▸ Task statement
For this exercise, return exactly the lines of the material below that begin at the one with "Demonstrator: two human" and stop after the one with "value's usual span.".

───

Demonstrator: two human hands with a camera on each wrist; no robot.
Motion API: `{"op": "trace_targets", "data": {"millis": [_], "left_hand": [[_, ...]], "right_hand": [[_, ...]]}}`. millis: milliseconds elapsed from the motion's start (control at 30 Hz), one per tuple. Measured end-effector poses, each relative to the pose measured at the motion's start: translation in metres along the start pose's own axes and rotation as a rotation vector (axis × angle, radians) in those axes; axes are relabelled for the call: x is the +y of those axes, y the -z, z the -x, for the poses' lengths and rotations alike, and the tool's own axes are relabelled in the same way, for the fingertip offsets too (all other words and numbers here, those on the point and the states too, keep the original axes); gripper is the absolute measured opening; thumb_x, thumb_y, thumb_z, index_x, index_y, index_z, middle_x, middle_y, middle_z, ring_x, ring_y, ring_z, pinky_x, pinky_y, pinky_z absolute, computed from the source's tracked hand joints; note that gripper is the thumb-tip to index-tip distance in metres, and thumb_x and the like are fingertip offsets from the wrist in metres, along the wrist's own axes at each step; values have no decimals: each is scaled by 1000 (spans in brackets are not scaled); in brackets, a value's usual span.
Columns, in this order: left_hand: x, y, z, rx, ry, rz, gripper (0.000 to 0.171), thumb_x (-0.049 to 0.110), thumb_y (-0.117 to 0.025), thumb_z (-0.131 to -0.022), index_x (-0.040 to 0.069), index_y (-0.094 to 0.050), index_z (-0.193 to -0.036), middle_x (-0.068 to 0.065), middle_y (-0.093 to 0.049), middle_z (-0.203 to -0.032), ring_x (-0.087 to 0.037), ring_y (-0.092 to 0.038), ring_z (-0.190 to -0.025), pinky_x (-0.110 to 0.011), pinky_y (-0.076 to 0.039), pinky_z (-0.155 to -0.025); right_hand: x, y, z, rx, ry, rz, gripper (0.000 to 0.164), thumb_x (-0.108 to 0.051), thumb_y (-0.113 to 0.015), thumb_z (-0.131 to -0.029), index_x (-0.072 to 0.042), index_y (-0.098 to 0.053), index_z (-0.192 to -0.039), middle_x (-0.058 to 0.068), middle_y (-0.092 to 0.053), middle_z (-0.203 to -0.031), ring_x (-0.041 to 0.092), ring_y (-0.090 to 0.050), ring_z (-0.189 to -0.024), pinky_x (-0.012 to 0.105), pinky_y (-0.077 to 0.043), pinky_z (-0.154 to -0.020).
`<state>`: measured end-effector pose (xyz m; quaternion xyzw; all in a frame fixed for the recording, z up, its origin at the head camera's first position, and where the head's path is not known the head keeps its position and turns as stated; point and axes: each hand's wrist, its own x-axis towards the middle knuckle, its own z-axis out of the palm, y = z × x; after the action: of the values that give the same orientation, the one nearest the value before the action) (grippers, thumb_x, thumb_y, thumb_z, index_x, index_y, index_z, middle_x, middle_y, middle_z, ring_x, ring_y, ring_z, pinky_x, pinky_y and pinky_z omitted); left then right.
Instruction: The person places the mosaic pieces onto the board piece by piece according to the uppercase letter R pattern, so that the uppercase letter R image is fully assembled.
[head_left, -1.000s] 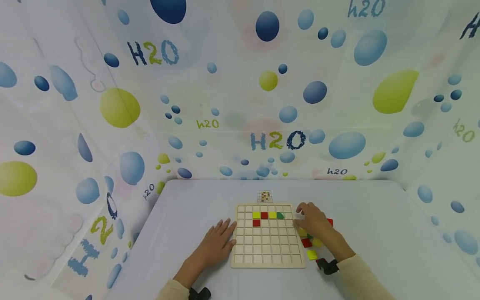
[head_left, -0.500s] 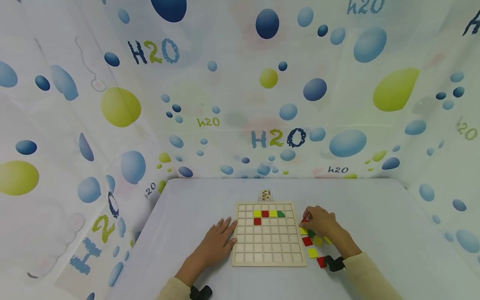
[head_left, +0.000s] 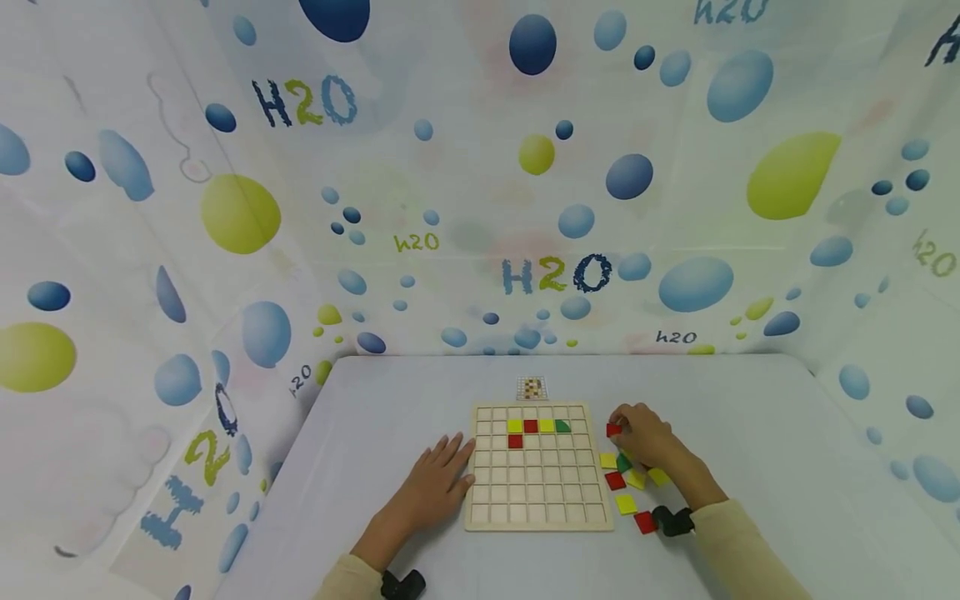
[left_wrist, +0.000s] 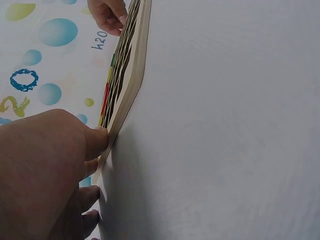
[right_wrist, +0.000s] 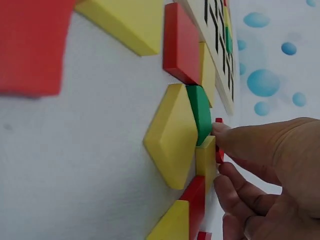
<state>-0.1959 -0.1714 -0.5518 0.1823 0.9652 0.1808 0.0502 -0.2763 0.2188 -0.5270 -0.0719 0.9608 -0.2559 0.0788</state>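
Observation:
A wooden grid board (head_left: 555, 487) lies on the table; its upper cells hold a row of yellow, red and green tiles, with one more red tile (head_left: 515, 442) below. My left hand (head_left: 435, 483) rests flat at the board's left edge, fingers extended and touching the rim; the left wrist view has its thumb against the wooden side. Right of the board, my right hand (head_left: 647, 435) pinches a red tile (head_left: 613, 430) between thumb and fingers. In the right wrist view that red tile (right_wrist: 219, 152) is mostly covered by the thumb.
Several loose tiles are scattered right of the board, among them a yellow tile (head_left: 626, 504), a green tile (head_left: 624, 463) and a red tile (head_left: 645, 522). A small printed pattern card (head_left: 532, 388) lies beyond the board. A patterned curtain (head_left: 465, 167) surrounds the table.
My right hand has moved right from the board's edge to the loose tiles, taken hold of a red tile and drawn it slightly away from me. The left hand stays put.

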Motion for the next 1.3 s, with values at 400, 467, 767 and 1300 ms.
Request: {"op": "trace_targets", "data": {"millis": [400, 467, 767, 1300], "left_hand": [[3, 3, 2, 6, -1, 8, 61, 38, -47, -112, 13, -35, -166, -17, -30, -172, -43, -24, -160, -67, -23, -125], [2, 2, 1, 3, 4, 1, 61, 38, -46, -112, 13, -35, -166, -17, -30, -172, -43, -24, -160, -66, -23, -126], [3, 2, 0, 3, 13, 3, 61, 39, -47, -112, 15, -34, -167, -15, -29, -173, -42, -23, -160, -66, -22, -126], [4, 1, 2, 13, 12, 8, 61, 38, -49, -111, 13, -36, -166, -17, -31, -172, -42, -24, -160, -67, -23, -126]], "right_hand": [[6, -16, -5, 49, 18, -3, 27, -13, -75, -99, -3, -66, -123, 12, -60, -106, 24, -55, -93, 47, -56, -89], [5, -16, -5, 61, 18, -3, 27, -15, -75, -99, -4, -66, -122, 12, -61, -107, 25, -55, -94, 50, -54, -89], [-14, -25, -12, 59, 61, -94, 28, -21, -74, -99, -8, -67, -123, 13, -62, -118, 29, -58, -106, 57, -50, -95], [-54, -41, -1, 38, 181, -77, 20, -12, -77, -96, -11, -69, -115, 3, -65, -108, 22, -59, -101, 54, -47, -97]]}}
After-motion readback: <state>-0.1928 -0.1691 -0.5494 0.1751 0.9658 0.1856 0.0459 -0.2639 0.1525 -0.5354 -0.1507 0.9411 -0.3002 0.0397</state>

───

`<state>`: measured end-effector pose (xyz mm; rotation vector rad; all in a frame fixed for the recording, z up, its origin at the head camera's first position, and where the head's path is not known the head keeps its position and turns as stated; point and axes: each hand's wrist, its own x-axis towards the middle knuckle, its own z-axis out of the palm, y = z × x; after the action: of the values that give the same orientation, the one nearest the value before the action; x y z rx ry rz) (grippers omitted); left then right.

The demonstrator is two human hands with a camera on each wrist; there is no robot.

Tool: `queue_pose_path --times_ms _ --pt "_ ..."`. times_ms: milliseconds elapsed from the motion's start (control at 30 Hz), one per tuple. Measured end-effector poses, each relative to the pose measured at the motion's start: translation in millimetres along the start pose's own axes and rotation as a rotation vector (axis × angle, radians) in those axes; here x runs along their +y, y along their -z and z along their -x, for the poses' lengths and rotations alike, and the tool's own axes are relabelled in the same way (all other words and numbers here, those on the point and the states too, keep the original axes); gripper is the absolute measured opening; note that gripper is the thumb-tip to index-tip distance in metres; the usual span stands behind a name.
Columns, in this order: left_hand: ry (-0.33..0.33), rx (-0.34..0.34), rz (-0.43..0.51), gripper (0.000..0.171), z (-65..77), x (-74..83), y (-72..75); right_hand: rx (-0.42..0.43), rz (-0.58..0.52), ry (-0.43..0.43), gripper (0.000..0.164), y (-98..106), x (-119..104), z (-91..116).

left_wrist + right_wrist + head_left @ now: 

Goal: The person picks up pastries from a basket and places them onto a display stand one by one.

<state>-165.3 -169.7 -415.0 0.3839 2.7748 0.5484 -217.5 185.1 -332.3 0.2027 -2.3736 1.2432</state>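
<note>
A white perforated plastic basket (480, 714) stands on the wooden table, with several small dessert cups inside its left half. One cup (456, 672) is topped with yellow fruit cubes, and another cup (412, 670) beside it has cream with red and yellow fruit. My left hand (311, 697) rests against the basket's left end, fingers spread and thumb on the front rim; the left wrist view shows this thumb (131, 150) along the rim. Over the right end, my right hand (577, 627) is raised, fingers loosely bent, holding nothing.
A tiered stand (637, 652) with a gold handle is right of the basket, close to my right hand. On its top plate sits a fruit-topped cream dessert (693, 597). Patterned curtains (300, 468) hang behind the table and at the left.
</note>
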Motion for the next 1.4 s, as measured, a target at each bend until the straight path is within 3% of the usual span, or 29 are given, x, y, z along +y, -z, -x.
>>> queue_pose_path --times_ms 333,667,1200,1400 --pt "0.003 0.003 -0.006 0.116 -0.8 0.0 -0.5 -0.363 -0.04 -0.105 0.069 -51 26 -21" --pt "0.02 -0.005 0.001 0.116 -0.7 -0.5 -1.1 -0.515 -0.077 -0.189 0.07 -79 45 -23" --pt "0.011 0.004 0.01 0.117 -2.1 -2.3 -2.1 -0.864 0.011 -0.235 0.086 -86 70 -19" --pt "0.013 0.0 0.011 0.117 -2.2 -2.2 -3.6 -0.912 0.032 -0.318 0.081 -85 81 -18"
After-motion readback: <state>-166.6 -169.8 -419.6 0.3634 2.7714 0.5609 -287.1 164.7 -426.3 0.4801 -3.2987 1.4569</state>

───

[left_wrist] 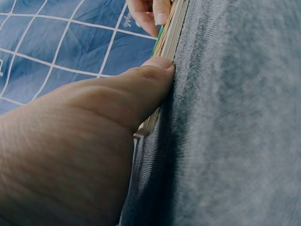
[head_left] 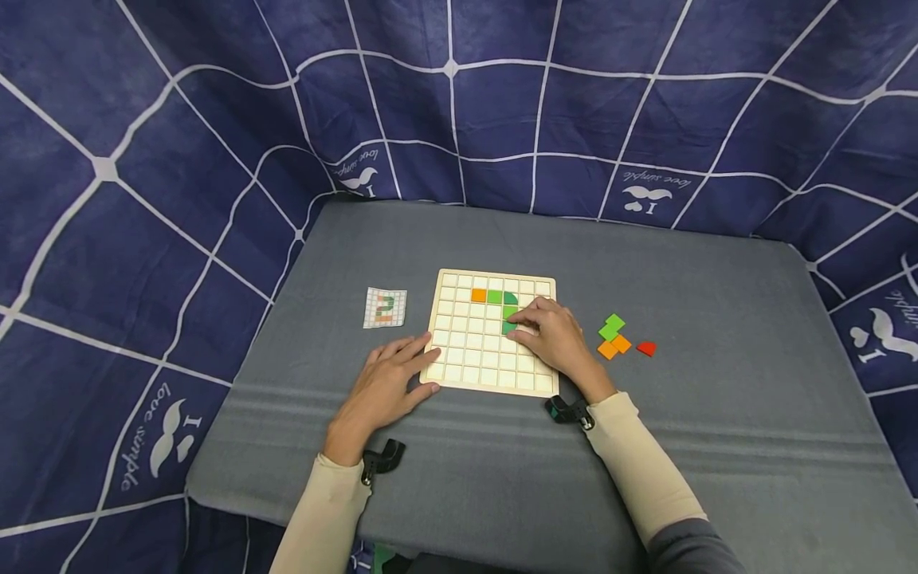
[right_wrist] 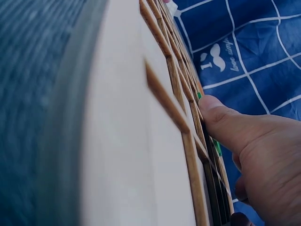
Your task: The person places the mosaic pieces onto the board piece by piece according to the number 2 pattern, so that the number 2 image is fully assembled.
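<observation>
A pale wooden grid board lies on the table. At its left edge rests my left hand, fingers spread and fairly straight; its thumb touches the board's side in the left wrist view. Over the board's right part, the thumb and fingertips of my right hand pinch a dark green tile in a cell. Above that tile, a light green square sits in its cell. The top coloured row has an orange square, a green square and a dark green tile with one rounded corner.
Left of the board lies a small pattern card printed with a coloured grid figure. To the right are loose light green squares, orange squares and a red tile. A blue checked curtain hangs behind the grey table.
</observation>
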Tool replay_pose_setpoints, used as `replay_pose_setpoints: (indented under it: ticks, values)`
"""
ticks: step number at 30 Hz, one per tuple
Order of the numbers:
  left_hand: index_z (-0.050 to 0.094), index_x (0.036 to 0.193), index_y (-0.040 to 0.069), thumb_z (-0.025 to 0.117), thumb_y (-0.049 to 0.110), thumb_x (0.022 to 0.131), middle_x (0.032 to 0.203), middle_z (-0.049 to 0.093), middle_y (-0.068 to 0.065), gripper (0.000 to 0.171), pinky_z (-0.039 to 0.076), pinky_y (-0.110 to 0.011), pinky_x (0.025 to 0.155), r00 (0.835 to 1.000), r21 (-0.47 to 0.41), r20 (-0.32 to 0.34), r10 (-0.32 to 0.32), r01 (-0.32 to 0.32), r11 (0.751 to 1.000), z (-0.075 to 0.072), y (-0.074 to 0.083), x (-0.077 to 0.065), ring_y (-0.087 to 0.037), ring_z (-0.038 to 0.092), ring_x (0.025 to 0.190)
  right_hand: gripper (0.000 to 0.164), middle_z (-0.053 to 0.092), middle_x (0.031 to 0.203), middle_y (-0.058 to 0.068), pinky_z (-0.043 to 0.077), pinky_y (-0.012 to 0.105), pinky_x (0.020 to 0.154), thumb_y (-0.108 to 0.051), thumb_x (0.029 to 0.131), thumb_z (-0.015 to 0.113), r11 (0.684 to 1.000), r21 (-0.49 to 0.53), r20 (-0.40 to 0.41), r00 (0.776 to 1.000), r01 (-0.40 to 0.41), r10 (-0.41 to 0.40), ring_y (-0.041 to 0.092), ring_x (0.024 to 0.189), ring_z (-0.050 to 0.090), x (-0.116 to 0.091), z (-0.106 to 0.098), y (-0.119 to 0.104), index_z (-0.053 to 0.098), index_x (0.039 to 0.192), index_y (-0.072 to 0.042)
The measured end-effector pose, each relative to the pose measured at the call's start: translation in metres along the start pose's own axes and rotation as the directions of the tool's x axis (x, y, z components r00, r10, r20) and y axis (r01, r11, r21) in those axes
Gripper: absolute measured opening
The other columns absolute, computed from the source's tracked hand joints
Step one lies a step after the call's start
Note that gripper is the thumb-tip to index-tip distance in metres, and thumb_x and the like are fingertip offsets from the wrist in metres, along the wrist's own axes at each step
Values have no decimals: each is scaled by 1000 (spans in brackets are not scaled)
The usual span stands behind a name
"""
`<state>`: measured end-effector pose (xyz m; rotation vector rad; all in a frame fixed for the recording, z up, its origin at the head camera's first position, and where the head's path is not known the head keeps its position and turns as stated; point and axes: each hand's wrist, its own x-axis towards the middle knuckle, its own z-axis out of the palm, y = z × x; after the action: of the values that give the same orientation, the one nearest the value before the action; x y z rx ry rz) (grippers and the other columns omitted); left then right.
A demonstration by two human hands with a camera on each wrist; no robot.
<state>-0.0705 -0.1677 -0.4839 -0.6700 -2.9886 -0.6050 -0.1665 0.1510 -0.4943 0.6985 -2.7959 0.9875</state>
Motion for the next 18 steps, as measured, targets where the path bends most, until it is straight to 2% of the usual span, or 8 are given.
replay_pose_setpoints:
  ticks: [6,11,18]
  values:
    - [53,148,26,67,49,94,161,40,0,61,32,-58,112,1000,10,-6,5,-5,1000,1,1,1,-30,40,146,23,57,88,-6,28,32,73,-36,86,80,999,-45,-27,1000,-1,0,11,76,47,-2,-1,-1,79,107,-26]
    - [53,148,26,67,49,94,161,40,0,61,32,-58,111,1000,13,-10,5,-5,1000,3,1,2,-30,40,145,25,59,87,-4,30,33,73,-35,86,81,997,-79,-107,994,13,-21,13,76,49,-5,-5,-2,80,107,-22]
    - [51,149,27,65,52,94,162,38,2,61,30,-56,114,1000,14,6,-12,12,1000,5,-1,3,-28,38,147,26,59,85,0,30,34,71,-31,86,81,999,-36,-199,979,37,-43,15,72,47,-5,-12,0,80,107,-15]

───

▸ Task response
Demonstrator: two human hands with a camera on each wrist; no robot.
Motion API: `{"op": "trace_targets", "data": {"millis": [_], "left_hand": [[_, ...]], "right_hand": [[_, ...]]}}`. millis: milliseconds elapsed from the motion's start (control at 30 Hz), one per tuple. Measured end-effector poses, each relative to the pose measured at the motion's start: translation in metres along the start pose's own axes and rotation as a rotation vector (axis × angle, radians) in those axes; axes are relabelled for the call: x is the +y of those axes, y the -z, z the -x, for the poses' lengths and rotations alike, and the tool's own axes are relabelled in the same way, for the fingertip offsets too (all other words and numbers here, those on the point and the states too, keep the original axes); gripper is the absolute measured opening; thumb_x, thumb_y, thumb_z, index_x, index_y, index_z, middle_x, middle_y, middle_z, ring_x, ring_y, ring_z, pinky_x, pinky_y, pinky_z absolute, computed from the source's tracked hand joints; note that gripper is the thumb-tip to index-tip distance in metres, and thumb_x and the like are fingertip offsets from the wrist in metres, along the wrist's own axes at each step; values have no decimals: each is scaled by 1000 (spans in brackets are not scaled); in brackets, a value's usual span.

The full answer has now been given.